01 Marzo 2024 - 3:15PM
Business Wire
ElectraMeccanica (NASDAQ: SOLO) (“ElectraMeccanica”), a designer
and assembler of electric vehicles, announced today that founder
and former board member Jerry Kroll has agreed to vote in favor of
the ElectraMeccanica’s proposed combination with Xos, Inc. (NASDAQ:
XOS) (“Xos”), a leading electric truck manufacturer and fleet
electrification services provider, at the upcoming special meeting
of ElectraMeccanica shareholders on Wednesday, March 20th.
“My goal was always to be involved with a company that could put
the last gas station out of business, and I believe that combining
ElectraMeccanica with Xos will create an entity that contributes to
doing just that,” said Kroll. He continued, “Zero emissions
commercial vehicles are a smart application of EV technology, there
is clear market demand, and the ownership economics make good
business sense for fleet operators. Ultimately, I’m voting my
shares in support of a transaction that I believe will not only
create economic value, but also help fulfill a mission that I
remain passionately committed to.”
ElectraMeccanica CEO, Susan E. Docherty, commented “Jerry’s
support is appreciated, and speaks to the strong potential of our
proposed combination with Xos. As both a founder with a clear
vision, and a significant shareholder, Jerry shares our belief that
this transaction represents an opportunity to participate in Xos’

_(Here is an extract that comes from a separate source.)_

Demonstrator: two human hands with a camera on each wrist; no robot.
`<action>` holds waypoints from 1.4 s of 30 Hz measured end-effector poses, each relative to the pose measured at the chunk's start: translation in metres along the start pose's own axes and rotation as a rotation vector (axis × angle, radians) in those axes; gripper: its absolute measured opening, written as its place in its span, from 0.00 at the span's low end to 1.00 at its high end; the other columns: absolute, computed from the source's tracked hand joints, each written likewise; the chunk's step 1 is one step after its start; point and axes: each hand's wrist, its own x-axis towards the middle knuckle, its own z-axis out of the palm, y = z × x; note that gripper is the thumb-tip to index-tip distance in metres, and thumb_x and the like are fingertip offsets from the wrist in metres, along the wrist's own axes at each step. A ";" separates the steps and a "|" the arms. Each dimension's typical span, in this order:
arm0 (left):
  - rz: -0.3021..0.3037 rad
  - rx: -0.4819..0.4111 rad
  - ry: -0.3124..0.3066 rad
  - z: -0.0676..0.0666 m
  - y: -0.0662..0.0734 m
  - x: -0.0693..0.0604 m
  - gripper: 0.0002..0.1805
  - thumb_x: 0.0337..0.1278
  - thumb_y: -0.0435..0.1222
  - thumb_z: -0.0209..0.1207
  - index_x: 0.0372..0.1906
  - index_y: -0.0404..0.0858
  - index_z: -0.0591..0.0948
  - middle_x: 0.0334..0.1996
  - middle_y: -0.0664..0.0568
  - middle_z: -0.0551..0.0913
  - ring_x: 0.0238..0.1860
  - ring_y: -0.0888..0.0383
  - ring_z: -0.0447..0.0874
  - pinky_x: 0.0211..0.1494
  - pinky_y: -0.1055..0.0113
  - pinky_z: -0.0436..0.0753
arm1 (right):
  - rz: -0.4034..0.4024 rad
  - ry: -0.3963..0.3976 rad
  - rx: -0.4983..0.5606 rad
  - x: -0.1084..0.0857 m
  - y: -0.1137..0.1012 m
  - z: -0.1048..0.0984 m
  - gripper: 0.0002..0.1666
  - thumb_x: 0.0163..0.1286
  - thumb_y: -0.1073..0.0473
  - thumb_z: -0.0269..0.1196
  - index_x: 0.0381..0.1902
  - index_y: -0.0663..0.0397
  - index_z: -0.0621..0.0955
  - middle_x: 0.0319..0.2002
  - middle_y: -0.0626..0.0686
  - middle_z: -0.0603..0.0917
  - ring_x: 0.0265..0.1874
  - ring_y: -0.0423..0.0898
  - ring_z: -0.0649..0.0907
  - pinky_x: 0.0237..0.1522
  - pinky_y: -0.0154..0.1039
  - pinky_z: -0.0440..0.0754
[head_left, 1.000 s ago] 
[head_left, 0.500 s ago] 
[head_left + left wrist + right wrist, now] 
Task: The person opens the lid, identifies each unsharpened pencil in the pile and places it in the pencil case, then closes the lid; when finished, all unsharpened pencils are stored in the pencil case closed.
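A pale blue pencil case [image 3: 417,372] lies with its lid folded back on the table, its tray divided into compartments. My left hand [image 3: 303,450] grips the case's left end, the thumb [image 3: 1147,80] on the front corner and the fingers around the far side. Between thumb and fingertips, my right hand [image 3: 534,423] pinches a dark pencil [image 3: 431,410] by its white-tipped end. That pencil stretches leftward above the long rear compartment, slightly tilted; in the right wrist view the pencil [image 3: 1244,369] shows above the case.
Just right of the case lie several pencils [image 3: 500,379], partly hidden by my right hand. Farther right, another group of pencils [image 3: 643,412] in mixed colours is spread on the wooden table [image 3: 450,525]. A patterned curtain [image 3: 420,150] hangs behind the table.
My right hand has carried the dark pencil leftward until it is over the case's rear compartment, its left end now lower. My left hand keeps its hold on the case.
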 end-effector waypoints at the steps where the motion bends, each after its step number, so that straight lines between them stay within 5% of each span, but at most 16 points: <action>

anticipated future growth. Xos is in-market today, with a great
product that its customers love, and we are excited about what lies
ahead as the company scales to meet demand from commercial fleet
operators.”
Additional information about the proposed combination, including
information about how shareholders may vote, can be found at:
xosandemv.com.
Shareholders who have questions or need assistance with voting
their shares should contact ElectraMeccanica’s proxy solicitation
agents:
Canada: Laurel Hill Advisory Group - 1-877-452-7184 or
assistance@laurelhill.com
United States: Mackenzie Partners - 1-800-322-2885 or
proxy@mackenziepartners.com
About ElectraMeccanica
ElectraMeccanica (NASDAQ: SOLO) is a designer and assembler of
environmentally efficient electric vehicles that will enhance the
urban driving experience, including commuting, delivery and shared
mobility.
Additional Information and Where to Find It
Xos and ElectraMeccanica have mailed a joint proxy
statement/management information circular (the “Joint Proxy
Statement/Circular”) and a proxy card to Xos’ stockholders and
ElectraMeccanica’s shareholders as of the record date established
for voting on the matters related to the proposed transaction (the
“Arrangement”) and any other matters to be voted on at the special
meetings of Xos’ stockholders and ElectraMeccanica’s shareholders,
respectively. BEFORE MAKING ANY VOTING DECISION, INVESTORS AND
SECURITY HOLDERS ARE URGED TO READ THE JOINT PROXY
STATEMENT/CIRCULAR (INCLUDING ANY AMENDMENTS OR SUPPLEMENTS
THERETO), AS APPLICABLE, AND ANY OTHER DOCUMENTS THAT XOS AND
ELECTRAMECCANICA WILL FILE WITH THE U.S. SECURITIES AND EXCHANGE
COMMISSION (THE "SEC") IN CONNECTION WITH THE PROPOSED TRANSACTION,
OR INCORPORATE BY REFERENCE IN THE JOINT PROXY STATEMENT/CIRCULAR
AND MANAGEMENT INFORMATION CIRCULARS, AS APPLICABLE, WHEN THEY
BECOME AVAILABLE BECAUSE THEY WILL CONTAIN IMPORTANT INFORMATION.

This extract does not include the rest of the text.